WHAT THE EXERCISE ASKS:
Hunt through the entries for the word "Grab" and copy each line in which it appears.

SOURCE MATERIAL:
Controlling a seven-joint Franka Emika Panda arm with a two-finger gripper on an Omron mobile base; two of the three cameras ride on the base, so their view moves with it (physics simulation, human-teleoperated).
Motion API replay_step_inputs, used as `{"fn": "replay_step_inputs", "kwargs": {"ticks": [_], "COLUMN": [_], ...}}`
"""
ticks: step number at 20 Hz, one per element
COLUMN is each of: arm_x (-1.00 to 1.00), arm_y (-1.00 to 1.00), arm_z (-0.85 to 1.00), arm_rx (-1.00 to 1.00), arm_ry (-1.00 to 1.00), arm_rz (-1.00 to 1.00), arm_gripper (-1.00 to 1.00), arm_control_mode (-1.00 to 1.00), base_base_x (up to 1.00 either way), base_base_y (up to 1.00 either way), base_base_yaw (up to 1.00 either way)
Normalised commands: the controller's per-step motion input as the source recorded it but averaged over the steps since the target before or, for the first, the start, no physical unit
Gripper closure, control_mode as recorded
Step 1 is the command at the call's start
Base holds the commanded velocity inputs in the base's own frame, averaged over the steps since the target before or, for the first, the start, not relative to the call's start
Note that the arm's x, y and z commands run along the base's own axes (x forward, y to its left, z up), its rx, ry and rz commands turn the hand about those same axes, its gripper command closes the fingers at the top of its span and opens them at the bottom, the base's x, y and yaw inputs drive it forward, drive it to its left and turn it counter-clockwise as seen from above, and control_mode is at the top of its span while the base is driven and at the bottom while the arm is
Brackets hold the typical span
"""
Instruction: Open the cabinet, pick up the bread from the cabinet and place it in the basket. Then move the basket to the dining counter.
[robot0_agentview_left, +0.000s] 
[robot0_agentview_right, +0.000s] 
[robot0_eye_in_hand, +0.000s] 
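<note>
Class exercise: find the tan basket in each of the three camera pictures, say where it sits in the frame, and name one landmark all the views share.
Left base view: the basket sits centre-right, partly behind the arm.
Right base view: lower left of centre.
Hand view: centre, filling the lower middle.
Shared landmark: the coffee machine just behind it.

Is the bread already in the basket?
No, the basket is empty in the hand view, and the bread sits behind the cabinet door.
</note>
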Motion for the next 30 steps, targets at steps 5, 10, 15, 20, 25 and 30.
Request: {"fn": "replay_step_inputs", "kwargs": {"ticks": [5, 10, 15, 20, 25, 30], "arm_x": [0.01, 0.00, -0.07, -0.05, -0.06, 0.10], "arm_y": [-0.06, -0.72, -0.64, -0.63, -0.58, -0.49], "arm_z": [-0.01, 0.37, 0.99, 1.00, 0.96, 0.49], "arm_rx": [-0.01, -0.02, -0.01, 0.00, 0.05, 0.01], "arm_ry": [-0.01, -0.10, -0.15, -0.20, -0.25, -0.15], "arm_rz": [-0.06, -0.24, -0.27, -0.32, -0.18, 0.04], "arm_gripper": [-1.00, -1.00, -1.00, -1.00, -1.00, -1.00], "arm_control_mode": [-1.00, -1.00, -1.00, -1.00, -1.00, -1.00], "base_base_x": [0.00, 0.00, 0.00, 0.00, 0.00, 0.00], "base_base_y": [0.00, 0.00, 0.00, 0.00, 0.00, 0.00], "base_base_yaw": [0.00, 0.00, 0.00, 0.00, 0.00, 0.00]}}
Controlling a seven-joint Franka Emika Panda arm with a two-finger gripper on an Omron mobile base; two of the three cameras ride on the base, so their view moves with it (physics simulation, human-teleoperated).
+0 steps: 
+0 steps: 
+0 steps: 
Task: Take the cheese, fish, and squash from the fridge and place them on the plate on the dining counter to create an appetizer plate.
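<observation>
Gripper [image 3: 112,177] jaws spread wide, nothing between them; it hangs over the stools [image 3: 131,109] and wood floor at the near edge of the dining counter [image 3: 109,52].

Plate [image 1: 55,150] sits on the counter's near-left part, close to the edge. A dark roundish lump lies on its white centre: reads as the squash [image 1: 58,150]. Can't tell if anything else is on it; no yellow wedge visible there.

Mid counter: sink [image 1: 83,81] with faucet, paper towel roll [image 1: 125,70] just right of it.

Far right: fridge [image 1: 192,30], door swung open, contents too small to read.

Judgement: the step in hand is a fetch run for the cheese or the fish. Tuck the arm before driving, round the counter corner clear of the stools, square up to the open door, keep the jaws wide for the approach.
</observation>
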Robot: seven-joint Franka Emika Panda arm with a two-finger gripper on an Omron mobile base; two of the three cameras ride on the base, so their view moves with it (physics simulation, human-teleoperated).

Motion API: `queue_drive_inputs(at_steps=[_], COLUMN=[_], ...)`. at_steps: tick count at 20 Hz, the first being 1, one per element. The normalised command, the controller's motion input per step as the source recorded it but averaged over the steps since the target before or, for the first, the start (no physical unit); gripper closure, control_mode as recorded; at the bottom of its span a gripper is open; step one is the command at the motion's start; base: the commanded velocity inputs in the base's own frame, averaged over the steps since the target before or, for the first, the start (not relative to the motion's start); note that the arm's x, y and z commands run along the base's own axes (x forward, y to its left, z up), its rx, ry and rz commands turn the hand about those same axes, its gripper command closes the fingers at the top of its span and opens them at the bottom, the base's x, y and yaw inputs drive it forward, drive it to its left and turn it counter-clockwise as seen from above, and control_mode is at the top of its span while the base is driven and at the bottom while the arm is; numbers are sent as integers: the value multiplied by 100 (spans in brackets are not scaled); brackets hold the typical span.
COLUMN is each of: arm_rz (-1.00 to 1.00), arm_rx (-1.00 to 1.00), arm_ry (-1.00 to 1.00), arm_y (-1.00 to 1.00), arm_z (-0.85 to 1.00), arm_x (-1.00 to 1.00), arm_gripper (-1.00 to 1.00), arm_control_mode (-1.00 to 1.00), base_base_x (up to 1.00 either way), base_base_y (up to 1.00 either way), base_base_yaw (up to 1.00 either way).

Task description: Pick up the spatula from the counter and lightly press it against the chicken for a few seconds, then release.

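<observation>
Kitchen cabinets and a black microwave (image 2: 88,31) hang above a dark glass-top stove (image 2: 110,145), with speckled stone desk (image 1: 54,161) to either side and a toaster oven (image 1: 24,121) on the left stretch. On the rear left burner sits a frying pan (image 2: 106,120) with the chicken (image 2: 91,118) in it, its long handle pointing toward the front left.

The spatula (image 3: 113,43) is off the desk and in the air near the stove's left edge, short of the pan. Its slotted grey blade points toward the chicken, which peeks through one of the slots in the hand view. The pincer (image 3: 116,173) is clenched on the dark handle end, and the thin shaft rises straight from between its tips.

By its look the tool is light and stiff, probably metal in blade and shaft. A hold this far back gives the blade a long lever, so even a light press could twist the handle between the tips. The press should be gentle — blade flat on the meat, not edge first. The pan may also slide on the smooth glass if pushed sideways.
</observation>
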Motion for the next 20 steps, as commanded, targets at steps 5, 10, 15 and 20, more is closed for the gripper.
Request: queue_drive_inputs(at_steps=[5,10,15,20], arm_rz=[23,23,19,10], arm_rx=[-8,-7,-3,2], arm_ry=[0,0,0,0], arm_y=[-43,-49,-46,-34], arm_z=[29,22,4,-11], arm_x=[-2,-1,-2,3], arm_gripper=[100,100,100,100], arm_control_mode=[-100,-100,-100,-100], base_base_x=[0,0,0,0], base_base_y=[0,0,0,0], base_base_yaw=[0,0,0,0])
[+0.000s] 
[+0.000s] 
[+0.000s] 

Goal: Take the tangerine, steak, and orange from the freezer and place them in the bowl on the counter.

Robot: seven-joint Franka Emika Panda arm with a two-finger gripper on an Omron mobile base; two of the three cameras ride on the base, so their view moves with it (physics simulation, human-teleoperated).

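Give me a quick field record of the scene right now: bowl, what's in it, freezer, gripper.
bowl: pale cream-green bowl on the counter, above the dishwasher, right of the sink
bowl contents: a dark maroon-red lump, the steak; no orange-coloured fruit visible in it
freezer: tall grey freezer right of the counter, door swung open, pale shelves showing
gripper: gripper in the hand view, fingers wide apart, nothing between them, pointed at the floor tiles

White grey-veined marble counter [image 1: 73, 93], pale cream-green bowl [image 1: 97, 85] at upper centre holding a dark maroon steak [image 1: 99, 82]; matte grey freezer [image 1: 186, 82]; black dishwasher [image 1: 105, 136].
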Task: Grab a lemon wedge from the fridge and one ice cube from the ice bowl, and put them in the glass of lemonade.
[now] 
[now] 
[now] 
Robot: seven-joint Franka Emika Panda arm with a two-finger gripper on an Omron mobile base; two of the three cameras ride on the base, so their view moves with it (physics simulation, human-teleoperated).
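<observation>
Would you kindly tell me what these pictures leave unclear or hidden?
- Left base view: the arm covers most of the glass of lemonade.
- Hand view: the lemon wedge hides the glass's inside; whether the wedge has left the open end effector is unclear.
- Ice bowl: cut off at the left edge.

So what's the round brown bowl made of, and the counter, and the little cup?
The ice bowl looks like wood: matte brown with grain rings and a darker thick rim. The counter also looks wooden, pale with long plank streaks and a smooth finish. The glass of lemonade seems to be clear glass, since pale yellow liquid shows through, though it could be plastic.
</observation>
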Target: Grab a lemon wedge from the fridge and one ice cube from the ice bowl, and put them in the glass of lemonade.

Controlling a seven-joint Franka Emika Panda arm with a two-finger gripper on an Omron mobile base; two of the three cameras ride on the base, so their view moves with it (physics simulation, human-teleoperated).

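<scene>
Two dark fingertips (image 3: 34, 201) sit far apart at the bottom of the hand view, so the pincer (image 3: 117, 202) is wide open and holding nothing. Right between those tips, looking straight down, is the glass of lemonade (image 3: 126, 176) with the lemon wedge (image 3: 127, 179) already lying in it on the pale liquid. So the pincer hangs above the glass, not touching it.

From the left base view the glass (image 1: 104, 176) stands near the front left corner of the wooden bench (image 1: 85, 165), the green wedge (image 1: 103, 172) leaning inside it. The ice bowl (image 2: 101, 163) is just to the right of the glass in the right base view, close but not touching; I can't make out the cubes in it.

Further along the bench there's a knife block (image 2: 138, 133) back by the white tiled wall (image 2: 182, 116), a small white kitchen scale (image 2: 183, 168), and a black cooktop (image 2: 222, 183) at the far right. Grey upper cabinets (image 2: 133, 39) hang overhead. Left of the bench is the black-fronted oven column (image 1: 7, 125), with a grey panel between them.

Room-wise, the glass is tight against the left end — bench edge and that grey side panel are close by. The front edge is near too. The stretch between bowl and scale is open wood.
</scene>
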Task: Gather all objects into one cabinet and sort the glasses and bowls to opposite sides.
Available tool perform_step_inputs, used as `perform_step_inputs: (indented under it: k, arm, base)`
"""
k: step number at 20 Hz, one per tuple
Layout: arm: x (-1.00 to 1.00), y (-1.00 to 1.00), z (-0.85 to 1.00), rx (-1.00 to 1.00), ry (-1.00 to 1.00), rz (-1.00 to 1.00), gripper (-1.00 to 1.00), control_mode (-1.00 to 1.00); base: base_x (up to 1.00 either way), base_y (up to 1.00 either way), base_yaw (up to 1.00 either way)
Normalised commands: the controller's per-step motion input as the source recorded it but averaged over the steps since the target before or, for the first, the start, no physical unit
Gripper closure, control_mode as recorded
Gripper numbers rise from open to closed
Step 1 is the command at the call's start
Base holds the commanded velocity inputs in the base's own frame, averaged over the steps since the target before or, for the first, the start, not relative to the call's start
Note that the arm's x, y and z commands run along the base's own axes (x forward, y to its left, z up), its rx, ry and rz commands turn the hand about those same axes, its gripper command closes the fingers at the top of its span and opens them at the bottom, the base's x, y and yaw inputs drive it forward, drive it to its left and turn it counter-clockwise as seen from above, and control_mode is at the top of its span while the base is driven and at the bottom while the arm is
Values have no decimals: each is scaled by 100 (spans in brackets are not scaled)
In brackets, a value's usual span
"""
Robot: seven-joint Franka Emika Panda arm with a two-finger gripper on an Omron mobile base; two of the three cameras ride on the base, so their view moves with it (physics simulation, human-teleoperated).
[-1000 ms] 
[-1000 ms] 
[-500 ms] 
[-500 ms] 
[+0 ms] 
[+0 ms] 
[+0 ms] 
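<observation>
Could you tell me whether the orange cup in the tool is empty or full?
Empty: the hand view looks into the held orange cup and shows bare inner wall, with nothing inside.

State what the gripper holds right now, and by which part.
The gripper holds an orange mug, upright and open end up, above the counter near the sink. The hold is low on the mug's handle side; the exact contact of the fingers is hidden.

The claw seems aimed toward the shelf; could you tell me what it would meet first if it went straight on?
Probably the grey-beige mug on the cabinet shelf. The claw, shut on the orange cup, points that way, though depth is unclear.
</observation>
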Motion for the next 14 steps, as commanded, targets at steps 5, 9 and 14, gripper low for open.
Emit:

EXERCISE RESULT:
Task: Grab a lemon wedge from the fridge and one ice cube from the ice bowl, and put them in the glass of lemonade.
Target: Grab a lemon wedge from the fridge and one ice cube from the ice bowl, and put them in the glass of lemonade.

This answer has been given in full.